There are a lot of thoughts running around my head this Monday morning. Eric Mangini was supposed to be the coach with a winning plan who would lead the Jets to Super Bowl glory. The football gods clearly had other plans.
But standing along the sidelines has been Mike Westhoff, coordinating one of the NFL’s best special teams units. As goes pro football, everyone forgets about the special teams.
But here stands a man whose dedication to the New York Jets and to pro football brought him back in 2008 when it was clear that Kevin O’Dea was not going to get the job done.
I don’t know about any of you, but in these dark times ahead, Westhoff’s familiar face would be a glimmer of hope for this organization.
Why doesn’t he deserve a shot as this team’s head coach?
Is it because he’s just a special teams coach? I hope not. He’s more than just a special teams coach. He’s the definitive special teams coach.

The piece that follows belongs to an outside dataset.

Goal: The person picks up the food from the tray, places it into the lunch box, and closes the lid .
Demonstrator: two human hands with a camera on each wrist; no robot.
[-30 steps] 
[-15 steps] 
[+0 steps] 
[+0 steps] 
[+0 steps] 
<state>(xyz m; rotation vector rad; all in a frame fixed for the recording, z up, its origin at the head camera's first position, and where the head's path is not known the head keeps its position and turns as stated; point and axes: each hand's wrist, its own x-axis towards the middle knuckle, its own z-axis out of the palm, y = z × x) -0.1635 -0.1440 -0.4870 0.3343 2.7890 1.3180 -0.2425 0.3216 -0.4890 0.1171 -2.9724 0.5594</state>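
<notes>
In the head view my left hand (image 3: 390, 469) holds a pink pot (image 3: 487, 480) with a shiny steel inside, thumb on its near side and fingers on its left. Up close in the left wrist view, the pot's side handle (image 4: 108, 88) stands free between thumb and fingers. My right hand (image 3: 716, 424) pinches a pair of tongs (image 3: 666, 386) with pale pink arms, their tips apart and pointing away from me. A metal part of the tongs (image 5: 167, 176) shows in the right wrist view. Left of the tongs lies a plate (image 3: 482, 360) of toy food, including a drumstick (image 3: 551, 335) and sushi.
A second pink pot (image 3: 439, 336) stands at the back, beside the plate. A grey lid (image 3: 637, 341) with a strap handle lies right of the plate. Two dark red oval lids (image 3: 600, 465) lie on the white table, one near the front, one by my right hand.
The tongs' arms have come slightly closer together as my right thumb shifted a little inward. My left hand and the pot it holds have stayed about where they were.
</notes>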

How many kick returners have the Jets been through since 2001? Chad Morton? Jonathan Carter? Justin Miller?
Players that play special teams are typically spinning through a revolving door. The men that block are often released, never to be seen in the NFL again.
And Westhoff has given this team the same quality results every year.
I hope it’s not because you’re eyeballing another coordinator from another team. I really hope not.
Do we want Steve Spagnuolo to coach the team?
He’s a 4-3 defensive coach for a team with 3-4 personnel. That would set the team back another three years while we reacquire the appropriate players for his system.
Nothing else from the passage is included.